- Your task: Do not include the pictures; repeat the rest of the data exactly.

- Data provided:
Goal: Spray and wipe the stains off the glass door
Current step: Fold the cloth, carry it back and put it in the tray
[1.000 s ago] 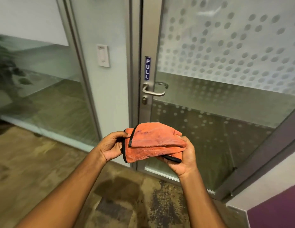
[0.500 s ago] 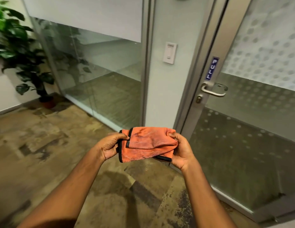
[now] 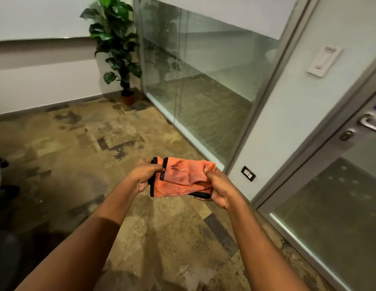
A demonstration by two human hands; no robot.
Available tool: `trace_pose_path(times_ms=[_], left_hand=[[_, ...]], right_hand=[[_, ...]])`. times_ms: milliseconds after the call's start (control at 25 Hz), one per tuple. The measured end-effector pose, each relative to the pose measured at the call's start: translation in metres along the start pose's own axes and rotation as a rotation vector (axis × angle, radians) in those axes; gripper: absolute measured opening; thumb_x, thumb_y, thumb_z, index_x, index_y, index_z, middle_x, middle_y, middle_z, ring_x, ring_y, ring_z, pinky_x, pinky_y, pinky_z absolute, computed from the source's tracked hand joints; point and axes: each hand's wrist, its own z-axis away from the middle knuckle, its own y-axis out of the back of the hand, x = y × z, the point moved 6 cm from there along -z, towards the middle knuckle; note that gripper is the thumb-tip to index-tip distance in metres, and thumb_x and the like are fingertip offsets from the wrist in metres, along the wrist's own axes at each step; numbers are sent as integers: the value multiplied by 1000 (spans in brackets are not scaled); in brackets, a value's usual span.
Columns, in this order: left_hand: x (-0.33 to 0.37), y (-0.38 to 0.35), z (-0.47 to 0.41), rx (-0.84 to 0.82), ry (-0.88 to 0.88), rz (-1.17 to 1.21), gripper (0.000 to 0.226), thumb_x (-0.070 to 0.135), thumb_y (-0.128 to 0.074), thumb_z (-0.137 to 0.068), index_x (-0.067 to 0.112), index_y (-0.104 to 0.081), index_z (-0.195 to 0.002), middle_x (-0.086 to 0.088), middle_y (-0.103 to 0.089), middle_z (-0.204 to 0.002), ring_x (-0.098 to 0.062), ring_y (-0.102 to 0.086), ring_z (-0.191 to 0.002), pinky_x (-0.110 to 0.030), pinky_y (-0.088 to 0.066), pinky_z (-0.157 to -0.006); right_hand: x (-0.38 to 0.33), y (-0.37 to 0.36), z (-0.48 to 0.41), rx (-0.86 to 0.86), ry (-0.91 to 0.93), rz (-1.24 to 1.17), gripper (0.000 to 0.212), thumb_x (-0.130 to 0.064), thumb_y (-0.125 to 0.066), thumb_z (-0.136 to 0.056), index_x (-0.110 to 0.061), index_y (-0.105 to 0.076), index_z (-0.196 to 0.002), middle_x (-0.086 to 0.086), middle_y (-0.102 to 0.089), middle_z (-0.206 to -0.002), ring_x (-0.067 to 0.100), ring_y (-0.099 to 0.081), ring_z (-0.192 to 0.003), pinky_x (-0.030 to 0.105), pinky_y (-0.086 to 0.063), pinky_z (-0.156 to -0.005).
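A folded orange cloth (image 3: 184,179) with black edging and dark smudges is held out in front of me at waist height. My left hand (image 3: 145,175) pinches its left edge and my right hand (image 3: 219,189) grips its right end. The glass door (image 3: 338,208) stands at the far right, only partly in view, with its metal lever handle (image 3: 369,122) at the frame's edge. No spray bottle is visible.
A fixed glass partition (image 3: 204,85) runs from the door frame back to a corner. A potted plant (image 3: 118,45) stands in that corner. A white wall panel carries a switch (image 3: 324,60) and a low socket (image 3: 248,173). Patterned carpet (image 3: 82,148) covers the floor.
The view has swung left and away from the door, which has slid to the right edge. The plant and corner have come into view. Both hands still hold the cloth.
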Motion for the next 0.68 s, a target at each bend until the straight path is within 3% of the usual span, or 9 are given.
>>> trace_pose_path(times_ms=[120, 200, 320, 440, 520, 600, 680], left_hand=[[-11, 44, 5, 185, -26, -106, 12, -7, -63, -78, -1, -65, -89, -18, -63, -84, -27, -61, -74, -33, -51, -64], [-18, 68, 13, 279, -30, -223, 10, -6, -65, -75, 3, -62, -78, -12, -57, -73, -22, -57, -68, -31, -45, -59], [-32, 96, 30, 404, -4, -306, 28, -8, -63, -73, 13, -49, -61, -3, -47, -63, -17, -46, -60, -27, -37, -53], [-48, 136, 58, 602, 42, -288, 33, -6, -61, -72, 16, -43, -56, 1, -43, -57, -15, -43, -54, -21, -33, -45], [-60, 161, 80, 721, 73, -320, 21, 0, -61, -71, 13, -49, -60, -8, -55, -60, -23, -55, -60, -23, -36, -48], [-74, 184, 102, 828, 121, -364, 7, 5, -62, -72, 5, -62, -79, -15, -69, -84, -28, -65, -83, -28, -43, -61], [-90, 206, 123, 930, 164, -362, 22, 8, -63, -72, 5, -67, -93, -12, -71, -92, -26, -66, -90, -30, -48, -70]], right_hand=[[8, -34, -25, 29, 154, 267, 17, -23, -45, -98, -24, -61, -103, 7, -73, -94, 32, -72, -82, 46, -61, -70], [21, -53, -49, 8, 198, 465, 21, -33, -49, -91, -28, -60, -108, 7, -71, -106, 30, -70, -92, 46, -60, -74], [40, -89, -71, -116, 139, 527, 19, -32, -50, -96, -31, -54, -115, 6, -65, -111, 30, -70, -86, 42, -60, -52], [59, -136, -82, -303, 37, 542, 14, -26, -46, -101, -28, -52, -113, 5, -60, -116, 29, -68, -89, 37, -59, -51], [71, -172, -86, -426, -5, 548, 11, -23, -46, -101, -28, -53, -108, 5, -59, -117, 29, -66, -90, 40, -60, -55], [83, -206, -82, -501, -24, 579, 13, -19, -47, -101, -27, -54, -107, 4, -58, -115, 26, -65, -86, 41, -60, -55], [89, -239, -68, -584, 15, 621, 15, -16, -47, -101, -26, -54, -109, 4, -60, -108, 23, -65, -78, 41, -60, -55]])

- Task result:
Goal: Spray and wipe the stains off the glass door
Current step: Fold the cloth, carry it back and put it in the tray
[1.000 s ago] 
[0.500 s ago] 
[now] 
A demonstration by two human hands; no robot.
Available tool: `trace_pose_path(times_ms=[_], left_hand=[[_, ...]], right_hand=[[_, ...]])`. times_ms: milliseconds after the call's start (control at 25 Hz), one per tuple. The measured end-effector pose, each relative to the pose measured at the call's start: translation in metres along the start pose's own axes and rotation as a rotation vector (axis × angle, radians) in those axes; gripper: absolute measured opening; thumb_x, thumb_y, thumb_z, index_x, index_y, index_z, middle_x, middle_y, middle_z, ring_x, ring_y, ring_z, pinky_x, pinky_y, pinky_z absolute, computed from the source's tracked hand joints; point and axes: each hand's wrist, its own z-axis away from the middle knuckle, its own y-axis out of the back of the hand, x = y × z, the point moved 6 cm from there along -z, towards the middle knuckle; note that gripper is the thumb-tip to index-tip distance in metres, and thumb_x and the like are fingertip offsets from the wrist in metres, along the wrist's own axes at each step; numbers are sent as integers: the value multiplied by 1000 (spans in brackets are not scaled); in brackets, a value's usual span.
Columns, in this order: left_hand: x (-0.33 to 0.37), y (-0.38 to 0.35), z (-0.47 to 0.41), rx (-0.84 to 0.82), ry (-0.88 to 0.88), rz (-1.17 to 1.21), gripper (0.000 to 0.226), thumb_x (-0.070 to 0.135), thumb_y (-0.128 to 0.074), thumb_z (-0.137 to 0.068), index_x (-0.067 to 0.112), index_y (-0.104 to 0.081), index_z (-0.195 to 0.002), middle_x (-0.086 to 0.088), middle_y (-0.103 to 0.089), middle_z (-0.204 to 0.002), ring_x (-0.098 to 0.062), ring_y (-0.102 to 0.086), ring_z (-0.191 to 0.002), pinky_x (-0.110 to 0.030), pinky_y (-0.088 to 0.066), pinky_z (-0.157 to -0.006); right_hand: x (-0.38 to 0.33), y (-0.37 to 0.36), z (-0.48 to 0.41), rx (-0.86 to 0.86), ry (-0.91 to 0.93), rz (-1.24 to 1.17), gripper (0.000 to 0.212), thumb_x (-0.130 to 0.064), thumb_y (-0.125 to 0.066), thumb_z (-0.136 to 0.056), index_x (-0.110 to 0.061), index_y (-0.105 to 0.076), index_z (-0.196 to 0.002), middle_x (-0.086 to 0.086), middle_y (-0.102 to 0.089), middle_z (-0.206 to -0.002), ring_x (-0.067 to 0.100), ring_y (-0.099 to 0.081), ring_z (-0.192 to 0.003), pinky_x (-0.030 to 0.105), pinky_y (-0.086 to 0.063), pinky_z (-0.156 to -0.005).
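A folded orange cloth (image 3: 184,179) with black edging and dark smudges is held out in front of me at waist height. My left hand (image 3: 145,175) pinches its left edge and my right hand (image 3: 219,189) grips its right end. The glass door (image 3: 338,208) stands at the far right, only partly in view, with its metal lever handle (image 3: 369,122) at the frame's edge. No spray bottle is visible.
A fixed glass partition (image 3: 204,85) runs from the door frame back to a corner. A potted plant (image 3: 118,45) stands in that corner. A white wall panel carries a switch (image 3: 324,60) and a low socket (image 3: 248,173). Patterned carpet (image 3: 82,148) covers the floor.
The view has swung left and away from the door, which has slid to the right edge. The plant and corner have come into view. Both hands still hold the cloth.
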Motion for the next 0.68 s, a target at each bend until the straight path is within 3% of the usual span, or 9 are given.
>>> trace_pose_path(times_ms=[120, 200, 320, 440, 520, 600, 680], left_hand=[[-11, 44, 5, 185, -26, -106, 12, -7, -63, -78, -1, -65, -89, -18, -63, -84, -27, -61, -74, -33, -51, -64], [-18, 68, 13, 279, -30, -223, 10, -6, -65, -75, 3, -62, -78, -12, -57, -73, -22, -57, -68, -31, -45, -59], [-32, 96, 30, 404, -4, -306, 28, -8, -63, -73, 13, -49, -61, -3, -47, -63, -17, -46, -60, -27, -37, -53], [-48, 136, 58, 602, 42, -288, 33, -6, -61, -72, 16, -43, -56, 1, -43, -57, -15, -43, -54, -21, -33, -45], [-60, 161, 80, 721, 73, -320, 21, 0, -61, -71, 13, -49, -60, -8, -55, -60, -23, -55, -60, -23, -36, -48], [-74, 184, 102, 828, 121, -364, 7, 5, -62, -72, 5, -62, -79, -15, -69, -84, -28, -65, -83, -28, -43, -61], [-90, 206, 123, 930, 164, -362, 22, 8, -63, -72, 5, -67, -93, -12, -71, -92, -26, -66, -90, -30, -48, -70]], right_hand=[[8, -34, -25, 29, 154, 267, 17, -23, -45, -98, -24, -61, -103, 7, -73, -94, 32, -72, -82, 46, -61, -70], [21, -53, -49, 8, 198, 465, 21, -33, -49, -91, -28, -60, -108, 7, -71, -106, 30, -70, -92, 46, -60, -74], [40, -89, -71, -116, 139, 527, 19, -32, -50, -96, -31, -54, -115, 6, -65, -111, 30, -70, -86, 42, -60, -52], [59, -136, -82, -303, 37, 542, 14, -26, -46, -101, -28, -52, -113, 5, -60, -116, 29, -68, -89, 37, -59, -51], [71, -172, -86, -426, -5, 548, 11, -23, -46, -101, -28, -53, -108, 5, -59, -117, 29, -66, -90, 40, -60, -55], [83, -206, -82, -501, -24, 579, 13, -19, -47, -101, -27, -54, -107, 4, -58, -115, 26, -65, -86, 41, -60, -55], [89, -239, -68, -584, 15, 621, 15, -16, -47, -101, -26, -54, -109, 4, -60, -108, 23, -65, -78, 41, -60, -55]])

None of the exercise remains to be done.